BEGIN

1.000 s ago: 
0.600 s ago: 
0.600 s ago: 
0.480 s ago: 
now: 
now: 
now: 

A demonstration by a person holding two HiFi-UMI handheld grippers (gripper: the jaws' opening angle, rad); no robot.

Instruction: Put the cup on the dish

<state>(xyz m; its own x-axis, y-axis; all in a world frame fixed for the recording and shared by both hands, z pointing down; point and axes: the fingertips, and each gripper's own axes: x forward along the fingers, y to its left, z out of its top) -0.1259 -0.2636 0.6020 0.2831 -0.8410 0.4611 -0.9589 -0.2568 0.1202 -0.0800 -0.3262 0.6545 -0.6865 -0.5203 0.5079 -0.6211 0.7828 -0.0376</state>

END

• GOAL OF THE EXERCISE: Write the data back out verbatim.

• TASK ANSWER:
1.000 s ago: 
0.600 s ago: 
0.600 s ago: 
0.480 s ago: 
now: 
now: 
now: 

A demonstration by a person holding two HiFi-UMI handheld grippers (gripper: the jaws' opening angle, rad); no robot.

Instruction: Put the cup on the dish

<state>(xyz m; its own x-axis, y-axis; all in a world frame fixed for the recording and shared by both hands, z pointing down; point and axes: the fingertips, and each gripper's own axes: x forward along the fingers, y to its left, z out of its top) -0.1259 -0.2636 0.6020 0.2831 -0.8410 0.4611 -0.9589 -0.2568 0.1202 -0.0800 -0.3262 0.6545 -0.6865 -0.5203 0.5079 -0.6211 0.7828 -0.0376</state>

Now the output is complete.